1. **State the problem:** We need to express the statement "some student in your class has a cat and a ferret, but not a dog" using logical quantifiers and predicates.
2. **Understand the predicates:**
- $C(x)$ means "x has a cat."
- $D(x)$ means "x has a dog."
- $F(x)$ means "x has a ferret."
3. **Understand the domain:** The domain is all students in your class.
4. **Translate the statement:** "Some student" means there exists at least one student $x$ such that the conditions hold.

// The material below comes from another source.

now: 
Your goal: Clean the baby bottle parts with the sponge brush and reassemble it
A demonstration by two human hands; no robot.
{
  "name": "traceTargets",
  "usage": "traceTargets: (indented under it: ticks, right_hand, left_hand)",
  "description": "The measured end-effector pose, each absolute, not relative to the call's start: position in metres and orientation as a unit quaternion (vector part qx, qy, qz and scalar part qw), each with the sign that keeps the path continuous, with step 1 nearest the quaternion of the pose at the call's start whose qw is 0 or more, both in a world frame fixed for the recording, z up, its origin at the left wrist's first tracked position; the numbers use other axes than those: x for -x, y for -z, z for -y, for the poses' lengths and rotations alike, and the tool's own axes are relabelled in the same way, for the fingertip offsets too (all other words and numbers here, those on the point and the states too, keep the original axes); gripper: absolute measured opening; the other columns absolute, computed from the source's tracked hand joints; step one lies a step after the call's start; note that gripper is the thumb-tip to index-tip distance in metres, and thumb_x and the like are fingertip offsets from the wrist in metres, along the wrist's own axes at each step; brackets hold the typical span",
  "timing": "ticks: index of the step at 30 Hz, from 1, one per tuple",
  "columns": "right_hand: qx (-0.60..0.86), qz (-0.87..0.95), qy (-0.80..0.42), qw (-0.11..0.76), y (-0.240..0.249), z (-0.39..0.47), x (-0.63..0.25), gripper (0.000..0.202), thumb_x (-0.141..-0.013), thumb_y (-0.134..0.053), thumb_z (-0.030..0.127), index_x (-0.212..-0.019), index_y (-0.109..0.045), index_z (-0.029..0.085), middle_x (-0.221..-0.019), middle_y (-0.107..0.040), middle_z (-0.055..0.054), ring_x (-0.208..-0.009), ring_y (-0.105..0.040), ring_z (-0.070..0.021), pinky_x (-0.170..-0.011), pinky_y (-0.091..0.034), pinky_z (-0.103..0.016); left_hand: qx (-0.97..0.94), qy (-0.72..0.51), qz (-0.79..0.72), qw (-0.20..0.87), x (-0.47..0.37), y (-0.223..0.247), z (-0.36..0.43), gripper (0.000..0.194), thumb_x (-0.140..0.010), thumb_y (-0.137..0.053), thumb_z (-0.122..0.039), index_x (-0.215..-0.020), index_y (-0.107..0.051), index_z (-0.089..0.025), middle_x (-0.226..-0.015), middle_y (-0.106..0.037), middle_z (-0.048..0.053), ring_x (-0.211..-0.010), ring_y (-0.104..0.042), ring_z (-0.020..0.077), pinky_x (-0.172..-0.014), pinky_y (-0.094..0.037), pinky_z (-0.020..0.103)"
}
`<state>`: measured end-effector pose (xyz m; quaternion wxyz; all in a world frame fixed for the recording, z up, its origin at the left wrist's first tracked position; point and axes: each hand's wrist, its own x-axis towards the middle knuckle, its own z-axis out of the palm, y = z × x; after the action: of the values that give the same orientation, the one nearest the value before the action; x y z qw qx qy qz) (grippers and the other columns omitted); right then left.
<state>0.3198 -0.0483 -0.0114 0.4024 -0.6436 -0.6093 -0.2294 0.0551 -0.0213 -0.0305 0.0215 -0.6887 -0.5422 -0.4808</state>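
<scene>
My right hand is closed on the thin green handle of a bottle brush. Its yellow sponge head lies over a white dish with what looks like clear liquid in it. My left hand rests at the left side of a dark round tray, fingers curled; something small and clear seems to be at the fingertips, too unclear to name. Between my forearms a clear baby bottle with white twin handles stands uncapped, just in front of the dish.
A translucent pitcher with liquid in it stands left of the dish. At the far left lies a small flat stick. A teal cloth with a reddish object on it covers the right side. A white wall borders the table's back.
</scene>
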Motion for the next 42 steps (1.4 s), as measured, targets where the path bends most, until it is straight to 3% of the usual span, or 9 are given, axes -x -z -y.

5. **Conditions:** The student has a cat and a ferret, but not a dog. This translates to:
$$C(x) \wedge F(x) \wedge \neg D(x)$$
6. **Combine with existential quantifier:**
$$\exists x (C(x) \wedge F(x) \wedge \neg D(x))$$
7. **Check the options:**
- A) $\exists x (C(x) \wedge F(x) \wedge \neg D(x))$ matches exactly.
- B) $\forall x (C(x) \wedge F(x) \wedge \neg D(x))$ means all students have these properties, which is not correct.
- C) $\exists x (C(x) \wedge F(x) \vee \neg D(x))$ is incorrect because the disjunction changes the meaning.
- D) $\forall x (C(x) \wedge F(x) \wedge D(x))$ means all students have cat, ferret, and dog, which is incorrect.